> _Work task_:
Set down the material exactly as given, please, from its first line through the line that includes "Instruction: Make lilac".

> _Provided data_:
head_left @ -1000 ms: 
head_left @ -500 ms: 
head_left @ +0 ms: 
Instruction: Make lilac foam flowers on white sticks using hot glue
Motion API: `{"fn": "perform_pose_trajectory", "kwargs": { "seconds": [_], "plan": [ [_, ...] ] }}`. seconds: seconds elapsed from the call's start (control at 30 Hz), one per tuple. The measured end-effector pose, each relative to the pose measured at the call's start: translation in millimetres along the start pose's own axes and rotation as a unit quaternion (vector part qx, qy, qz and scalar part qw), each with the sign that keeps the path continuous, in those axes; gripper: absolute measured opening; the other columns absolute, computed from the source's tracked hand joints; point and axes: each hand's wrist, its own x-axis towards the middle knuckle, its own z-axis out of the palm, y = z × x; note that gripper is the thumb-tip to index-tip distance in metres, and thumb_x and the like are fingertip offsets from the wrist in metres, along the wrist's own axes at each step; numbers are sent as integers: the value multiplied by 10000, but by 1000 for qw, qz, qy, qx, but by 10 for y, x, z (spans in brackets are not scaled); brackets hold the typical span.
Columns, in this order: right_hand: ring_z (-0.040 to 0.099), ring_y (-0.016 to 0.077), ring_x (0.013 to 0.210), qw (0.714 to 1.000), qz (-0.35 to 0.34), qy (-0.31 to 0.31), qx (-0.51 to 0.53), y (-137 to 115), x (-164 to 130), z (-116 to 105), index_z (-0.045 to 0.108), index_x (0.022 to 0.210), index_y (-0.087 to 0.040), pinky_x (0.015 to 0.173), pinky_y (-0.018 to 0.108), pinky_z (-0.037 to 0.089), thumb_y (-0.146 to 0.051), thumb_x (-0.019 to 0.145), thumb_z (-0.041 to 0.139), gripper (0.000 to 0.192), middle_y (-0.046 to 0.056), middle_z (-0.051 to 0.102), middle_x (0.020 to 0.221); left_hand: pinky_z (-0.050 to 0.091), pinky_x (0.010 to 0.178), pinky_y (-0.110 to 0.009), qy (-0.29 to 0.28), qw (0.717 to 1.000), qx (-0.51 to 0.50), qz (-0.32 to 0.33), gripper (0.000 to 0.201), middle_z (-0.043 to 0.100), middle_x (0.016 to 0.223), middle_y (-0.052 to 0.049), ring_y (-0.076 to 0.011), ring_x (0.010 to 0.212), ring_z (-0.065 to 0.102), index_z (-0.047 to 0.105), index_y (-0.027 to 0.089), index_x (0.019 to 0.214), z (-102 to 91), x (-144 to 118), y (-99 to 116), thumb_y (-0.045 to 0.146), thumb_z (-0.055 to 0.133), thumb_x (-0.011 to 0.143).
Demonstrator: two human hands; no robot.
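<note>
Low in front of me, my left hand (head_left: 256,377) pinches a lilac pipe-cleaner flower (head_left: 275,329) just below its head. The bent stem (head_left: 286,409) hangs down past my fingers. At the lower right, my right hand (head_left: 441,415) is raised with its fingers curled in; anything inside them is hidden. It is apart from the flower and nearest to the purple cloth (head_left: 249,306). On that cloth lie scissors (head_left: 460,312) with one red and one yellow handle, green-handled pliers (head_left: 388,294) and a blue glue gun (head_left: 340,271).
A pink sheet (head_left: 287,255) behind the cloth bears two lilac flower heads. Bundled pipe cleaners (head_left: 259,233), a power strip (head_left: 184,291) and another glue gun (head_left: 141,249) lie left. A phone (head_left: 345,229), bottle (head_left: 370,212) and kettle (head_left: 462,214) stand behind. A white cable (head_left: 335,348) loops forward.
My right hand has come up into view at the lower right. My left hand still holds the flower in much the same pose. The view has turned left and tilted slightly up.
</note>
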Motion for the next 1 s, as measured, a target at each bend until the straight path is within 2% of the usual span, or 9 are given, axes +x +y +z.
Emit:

> _Problem solution_:
head_left @ -1000 ms: 
head_left @ -500 ms: 
head_left @ +0 ms: 
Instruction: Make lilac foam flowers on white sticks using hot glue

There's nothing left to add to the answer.